El ser humano que conlleva ese producto nunca importa demasiado. Al propio Basquiat ese ser humano tampoco le importa demasiado. La autoestima se reduce a alguna bravuconada frente a su padre: contrata una enorme limusina para participarlo de su primera muestra individual importante. O a esporádicos intentos de rebelión ante su protector Andy Warhol: la frase-cliché repetida, "tu no entiendes nada porque eres un hombre blanco".

Más acá del mito, más allá de sus inevitables contra-mitos, Basquiat anuncia una de las más espontáneas y rigurosas reflexiones sobre la imagen pictórica en la segunda mitad del siglo. Limpiándola de toda la charlatanería promocional, de todos los desbordes épicos establecidos por galeristas ávidos, críticos neuróticos y coleccionistas sometidos al totalitarismo del mercado, las imágenes de Basquiat, por lo menos la mayoría de ellas, se presentan con una envidiable vitalidad.

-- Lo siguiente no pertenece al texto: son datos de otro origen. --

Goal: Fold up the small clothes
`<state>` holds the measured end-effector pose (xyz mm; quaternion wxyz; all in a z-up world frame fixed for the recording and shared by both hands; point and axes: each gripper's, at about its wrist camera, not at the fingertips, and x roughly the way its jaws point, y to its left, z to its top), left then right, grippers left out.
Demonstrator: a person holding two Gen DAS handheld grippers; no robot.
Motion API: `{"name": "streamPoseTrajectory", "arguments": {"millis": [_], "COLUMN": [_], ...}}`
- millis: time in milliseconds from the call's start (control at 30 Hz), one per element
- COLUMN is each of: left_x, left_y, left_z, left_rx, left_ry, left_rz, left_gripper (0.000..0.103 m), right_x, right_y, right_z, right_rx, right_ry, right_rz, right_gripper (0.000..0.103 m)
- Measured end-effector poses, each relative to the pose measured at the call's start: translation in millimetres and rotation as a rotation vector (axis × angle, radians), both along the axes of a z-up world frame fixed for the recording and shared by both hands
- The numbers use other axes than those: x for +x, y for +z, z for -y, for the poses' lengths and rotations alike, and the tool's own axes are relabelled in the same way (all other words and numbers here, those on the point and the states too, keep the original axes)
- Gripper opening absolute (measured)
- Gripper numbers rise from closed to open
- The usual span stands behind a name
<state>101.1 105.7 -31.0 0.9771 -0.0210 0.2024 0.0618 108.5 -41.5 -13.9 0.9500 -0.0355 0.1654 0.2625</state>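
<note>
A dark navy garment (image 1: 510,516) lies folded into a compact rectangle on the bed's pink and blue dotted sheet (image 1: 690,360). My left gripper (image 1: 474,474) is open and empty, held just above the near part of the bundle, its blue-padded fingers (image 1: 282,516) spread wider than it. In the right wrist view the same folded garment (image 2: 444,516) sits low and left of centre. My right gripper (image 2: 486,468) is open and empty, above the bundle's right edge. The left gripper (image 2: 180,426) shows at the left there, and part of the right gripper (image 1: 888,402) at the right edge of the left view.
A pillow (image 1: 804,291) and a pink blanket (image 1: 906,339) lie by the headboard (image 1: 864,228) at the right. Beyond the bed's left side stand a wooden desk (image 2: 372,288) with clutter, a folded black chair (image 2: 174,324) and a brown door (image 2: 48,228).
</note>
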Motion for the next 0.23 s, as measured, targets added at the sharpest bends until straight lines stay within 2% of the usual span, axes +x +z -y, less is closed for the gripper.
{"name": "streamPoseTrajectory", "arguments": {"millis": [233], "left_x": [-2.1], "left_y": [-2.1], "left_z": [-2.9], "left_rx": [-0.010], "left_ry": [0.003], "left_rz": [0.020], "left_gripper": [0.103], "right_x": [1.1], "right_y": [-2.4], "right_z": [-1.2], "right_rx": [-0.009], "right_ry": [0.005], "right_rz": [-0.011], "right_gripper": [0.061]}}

En ellas refulgue una sensibilidad intuitiva que seguramente hubiese cuajado en formidable talento, brillan los indicios primarios de un don tremendamente escaso: la
genialidad. La fuerza, el lirismo, la melancolía, la violencia, la gracia lúdica, el desenfado cromático, las fusiones imprevisibles, están allí, como testimonios que siempre comunican la sensación de fermentalidad inconclusa. También está la apropiación singularizada y sutil de Rauschemberg, de Jasper Johns. Sobre todo, la "salvajización" de los grafismos-textos utilizados por su admirado Cy Twonbly. Lo que en Twombly es levedad y refinamiento, en Basquiat se vuelve gestualidad exasperada, cartografías de una afectividad en perpetuo e inconforme desconcierto.

"En el año 2000 Jean Michael Basquiat no tendrá cuarenta años, no estará en el centro del juicio sobre su obra", sentencia el teórico francés Michel Enrici. Sin duda, pero en el centro de ese juicio estará la insensatez de su muerte. A su favor, en su contra, el juicio de su obra no podrá ser independiente de esa tempranísima muerte que, enfermizamente, seduce. Esa muerte que él, presunto inmortal, jamás supo domesticar, jamás se atrevió a mirar como la única amante fiel y persistente.

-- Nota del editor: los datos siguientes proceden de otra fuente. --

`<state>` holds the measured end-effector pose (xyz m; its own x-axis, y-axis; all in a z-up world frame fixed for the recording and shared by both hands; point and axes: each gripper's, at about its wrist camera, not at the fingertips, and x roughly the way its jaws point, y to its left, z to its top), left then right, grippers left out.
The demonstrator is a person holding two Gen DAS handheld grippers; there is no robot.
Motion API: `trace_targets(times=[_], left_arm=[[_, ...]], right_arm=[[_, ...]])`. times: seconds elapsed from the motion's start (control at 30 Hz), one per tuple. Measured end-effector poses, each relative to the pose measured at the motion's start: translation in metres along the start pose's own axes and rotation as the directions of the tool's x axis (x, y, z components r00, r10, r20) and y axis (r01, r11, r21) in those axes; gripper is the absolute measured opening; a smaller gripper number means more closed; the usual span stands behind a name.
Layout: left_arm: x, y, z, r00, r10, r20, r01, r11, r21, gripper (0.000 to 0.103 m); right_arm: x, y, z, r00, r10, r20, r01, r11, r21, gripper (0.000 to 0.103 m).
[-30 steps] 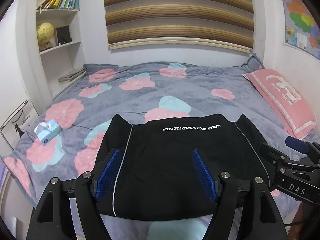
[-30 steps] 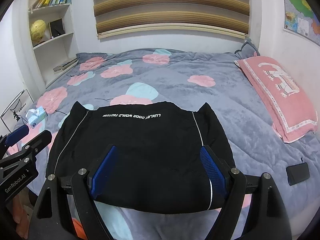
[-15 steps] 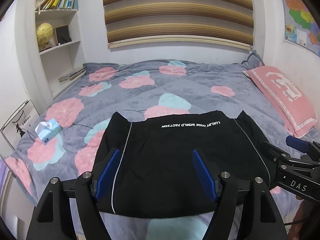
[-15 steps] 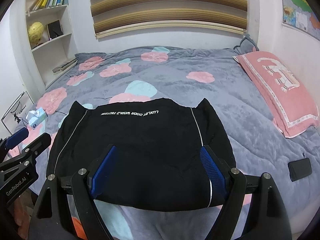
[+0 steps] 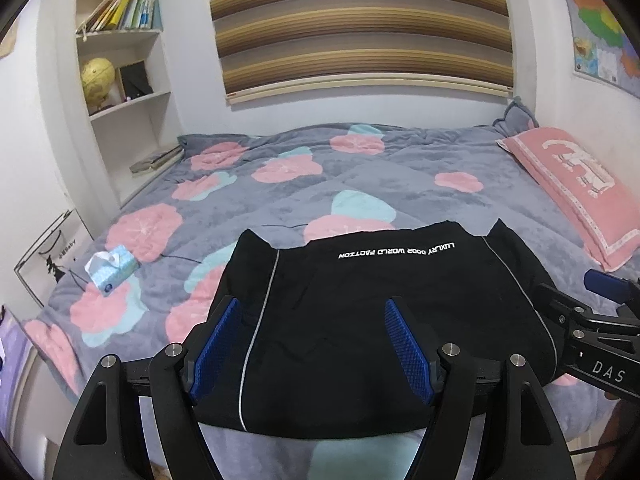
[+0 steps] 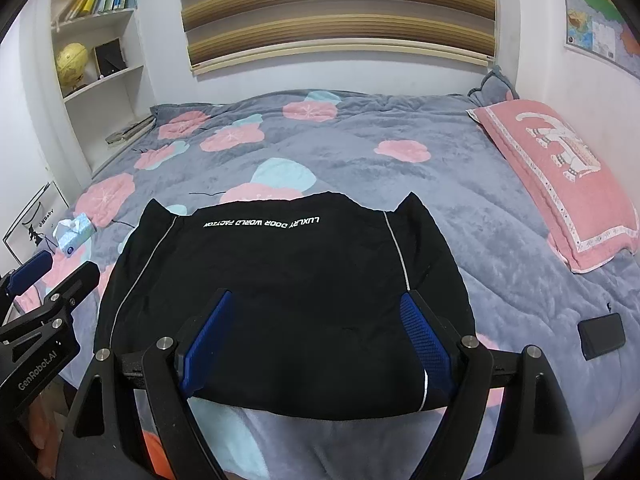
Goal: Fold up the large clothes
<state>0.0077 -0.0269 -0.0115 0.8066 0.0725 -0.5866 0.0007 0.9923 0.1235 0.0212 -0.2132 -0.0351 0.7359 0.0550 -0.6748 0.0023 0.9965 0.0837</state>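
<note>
A black garment (image 5: 384, 312) with white lettering and thin white stripes lies folded flat at the near edge of the bed; it also shows in the right wrist view (image 6: 288, 292). My left gripper (image 5: 312, 312) is open and empty, held above the garment's near left part. My right gripper (image 6: 316, 312) is open and empty above its near right part. Each gripper shows at the edge of the other's view: the right gripper (image 5: 592, 320) and the left gripper (image 6: 48, 284). Neither touches the cloth.
The bed has a grey quilt (image 5: 360, 184) with pink flowers. A pink pillow (image 5: 576, 184) lies at the right. A tissue pack (image 5: 112, 270) lies at the left. A black phone (image 6: 602, 336) lies at the right edge. Shelves (image 5: 120, 92) stand at the left wall.
Both grippers have drawn back and risen slightly from the garment. The garment has not moved.
</note>
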Motion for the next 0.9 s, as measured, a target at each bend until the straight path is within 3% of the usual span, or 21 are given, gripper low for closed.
trace_targets(times=[0.57,0.83,0.9], left_arm=[[0.0019,-0.0016,-0.0013,1.0,0.013,-0.011,-0.013,1.0,-0.002,0.075],[0.0019,0.0015,-0.0024,0.997,0.074,0.032,-0.073,0.997,-0.012,0.075],[0.0026,0.0031,-0.0021,0.998,0.055,0.021,-0.055,0.998,-0.015,0.075]], right_arm=[[0.0036,-0.0011,-0.005,1.0,0.006,-0.011,-0.006,1.0,-0.005,0.087],[0.0065,-0.0038,-0.005,1.0,0.009,-0.02,-0.009,1.0,-0.016,0.087],[0.0065,-0.0036,-0.005,1.0,0.009,-0.019,-0.009,1.0,-0.016,0.087]])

Maya Angelou, narradora afroamericana, poeta, actriz, activista de los derechos civiles, y muchas cosas más, escribió un largo poema que decidió ilustrar con imágenes de Basquiat. Poema para niños, o no tan niños, cada uno de sus párrafos termina siendo una oración profana, algo así como una dolorida voluntad de lo que no pudo ser.

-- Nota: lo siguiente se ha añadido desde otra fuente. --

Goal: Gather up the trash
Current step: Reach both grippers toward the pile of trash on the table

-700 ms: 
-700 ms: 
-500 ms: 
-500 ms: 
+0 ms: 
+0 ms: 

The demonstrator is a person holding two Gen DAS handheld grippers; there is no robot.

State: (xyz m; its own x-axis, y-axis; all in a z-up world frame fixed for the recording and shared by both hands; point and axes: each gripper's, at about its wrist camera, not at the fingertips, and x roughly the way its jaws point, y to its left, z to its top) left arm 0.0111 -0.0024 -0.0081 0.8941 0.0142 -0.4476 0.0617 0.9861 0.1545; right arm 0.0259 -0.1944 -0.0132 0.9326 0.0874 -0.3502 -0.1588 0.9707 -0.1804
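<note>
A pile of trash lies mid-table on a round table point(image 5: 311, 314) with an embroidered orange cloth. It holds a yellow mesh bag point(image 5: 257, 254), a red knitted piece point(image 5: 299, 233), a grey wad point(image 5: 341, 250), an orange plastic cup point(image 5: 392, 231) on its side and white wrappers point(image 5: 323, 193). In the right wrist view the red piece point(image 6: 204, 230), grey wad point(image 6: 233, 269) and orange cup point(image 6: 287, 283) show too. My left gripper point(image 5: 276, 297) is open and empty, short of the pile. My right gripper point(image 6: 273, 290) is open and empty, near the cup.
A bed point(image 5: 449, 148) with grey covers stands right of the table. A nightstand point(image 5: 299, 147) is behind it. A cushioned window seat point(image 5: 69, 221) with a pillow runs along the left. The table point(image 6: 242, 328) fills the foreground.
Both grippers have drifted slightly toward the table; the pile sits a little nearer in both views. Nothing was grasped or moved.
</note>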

El poema se llama Life Doesn't frighten me
(La vida no me asusta) y con un despojado lirismo desarticula los miedos que, casi siempre por culpa de los adultos, suelen agobiar a los niños. Las telas de Basquiat, sus papeles, ilustran espléndidamente cada línea del poema. Y, suprema, paradojal ironía, como fracturados biografemas, revelan una conflictiva pero apasionada devoción hacia la vida. Quizás porque después de todo Basquiat no fue un niño salvaje, ni un niño radiante, mucho menos un niño inmortal. Apenas, un niño desvalido.